Folha - Seus livros sempre têm uma missão, desde como enfrentar um relacionamento nos anos 90 ("O Movimento Romântico") ou como entender o outro ("Kiss & Tell") até este último, mostrando como os filósofos podem nos salvar. É seu "Leitmotiv"?
De Botton -
É o que eu gosto de ler, é o que eu procuro nos livros: uma resposta. Acho que os livros podem ser úteis de diversas maneiras, não somente nos dizendo como nos comportar amanhã. Mas devo confessar que tenho uma preocupação prática sobre como resolver um problema quando leio ou escrevo um livro.
Folha - Qual era a preocupação prática em "Kiss & Tell"?
De Botton -
Mostrar como as pessoas não entendem as outras. E que não há nada de errado nisso, há que se encarar esse desentendimento com humor.
Usando o formato da biografia, um instrumento muito usado para se conhecer as pessoas, ao menos as famosas, ao longo da história, tentei mostrar que é muito difícil entender o outro.
Folha - O capítulo em que Isabel, sua protagonista, fala sobre sua árvore genealógica é particularmente ácido. Você se inspirou em alguma família específica?
De Botton -
Não, é uma fusão de várias histórias que já ouvi, que todos ouvimos. Nas biografias tradicionais, fala-se sobre os ancestrais dos biografados. Eu falo dos problemas desses ancestrais. Todo mundo tem e gosta de falar de familiares problemáticos, emocionalmente perturbados. Porque no fundo todas as pessoas são muito estranhas e toda história de vida é complicada e impressionante.
Folha - Como você se vê tratando de questões universais, mas com uma preocupação de tempo e espaço específicos? Seus livros se passam em Londres, nos anos 90...
De Botton -
Eu não nasci em Londres e tenho um olhar de estrangeiro, por isso acabo colocando atenção nas coisas que estrangeiros não entendem ou entendem mal sobre Londres. Acho que isso explica o sucesso dos livros fora da Inglaterra.
O que faço é colocar um zoom em fenômenos particulares desta cidade nos anos 90 e jogar em uma preocupação universal.
Folha - O que você acha da literatura de auto-ajuda?
De Botton -
É ridícula e, principalmente, muito mal-escrita.

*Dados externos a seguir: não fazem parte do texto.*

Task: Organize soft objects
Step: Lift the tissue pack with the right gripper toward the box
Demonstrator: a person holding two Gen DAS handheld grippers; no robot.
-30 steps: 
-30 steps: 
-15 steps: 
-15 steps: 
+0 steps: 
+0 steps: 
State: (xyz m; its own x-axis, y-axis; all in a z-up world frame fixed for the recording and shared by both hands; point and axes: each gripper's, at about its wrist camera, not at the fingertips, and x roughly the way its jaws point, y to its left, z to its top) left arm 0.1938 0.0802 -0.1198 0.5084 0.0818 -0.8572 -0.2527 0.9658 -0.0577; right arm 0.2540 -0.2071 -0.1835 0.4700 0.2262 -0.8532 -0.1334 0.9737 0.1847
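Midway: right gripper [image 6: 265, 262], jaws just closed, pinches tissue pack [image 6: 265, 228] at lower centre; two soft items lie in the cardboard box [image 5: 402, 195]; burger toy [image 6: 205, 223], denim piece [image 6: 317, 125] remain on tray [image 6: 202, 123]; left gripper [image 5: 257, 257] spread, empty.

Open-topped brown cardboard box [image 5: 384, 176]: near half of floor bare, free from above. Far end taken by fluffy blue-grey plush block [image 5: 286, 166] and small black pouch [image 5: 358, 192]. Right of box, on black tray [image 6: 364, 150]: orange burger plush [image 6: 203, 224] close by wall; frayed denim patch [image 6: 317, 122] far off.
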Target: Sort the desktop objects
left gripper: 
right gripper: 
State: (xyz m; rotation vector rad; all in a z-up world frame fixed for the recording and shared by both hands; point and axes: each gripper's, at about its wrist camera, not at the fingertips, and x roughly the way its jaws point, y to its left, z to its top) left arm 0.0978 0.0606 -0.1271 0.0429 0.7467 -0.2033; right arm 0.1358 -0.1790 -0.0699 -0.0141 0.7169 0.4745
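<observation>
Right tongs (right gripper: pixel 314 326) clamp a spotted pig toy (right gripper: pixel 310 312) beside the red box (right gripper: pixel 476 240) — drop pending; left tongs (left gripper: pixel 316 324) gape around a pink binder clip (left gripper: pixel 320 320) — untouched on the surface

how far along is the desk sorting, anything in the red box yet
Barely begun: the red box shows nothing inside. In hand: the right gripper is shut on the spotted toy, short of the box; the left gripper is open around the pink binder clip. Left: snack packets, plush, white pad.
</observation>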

Mas, pelo fato de tentar dar uma solução para a felicidade das pessoas, ela me atrai bastante. O que faço em "Como Proust Pode Mudar sua Vida" é, no formato da auto-ajuda, mostrar lições práticas que se pode aprender com Proust.
Folha - Por que você se cansou do amor?
De Botton -
Não acho que tenha falado só sobre amor nos meus livros. Amor não é apenas um casal, sempre usei o amor para tratar de outros assuntos, comportamentos sociais, política, psicologia. Do ponto de vista do marketing, o amor é um ótimo envelope para "embrulhar" um outro tema.
Folha - Críticos conservadores o acusam de citar clássicos de forma aleatória e gratuita, enquanto os da área pop dizem que você quer impressionar com as referências literárias. O que acha disso?
De Botton -
Acho que essa crítica que diz que quero impressionar está obsoleta. O público que compra livros hoje é muito mais culto do que no passado, não se deixa impressionar tão facilmente.
A classe média compra mais livros e mais gente vai às universidades. As pessoas não sentem que as citações sejam estranhas ou distantes delas. Acredito que o conceito de elite cultural não existe mais no mundo contemporâneo.
Folha - Bom, você está falando do Primeiro Mundo, não?
De Botton -
É verdade, nos países subdesenvolvidos as coisas mudam lentamente, infelizmente. Mas acho que o caminho lá também é esse, não? No Brasil, pelo menos, meus livros vendem bem.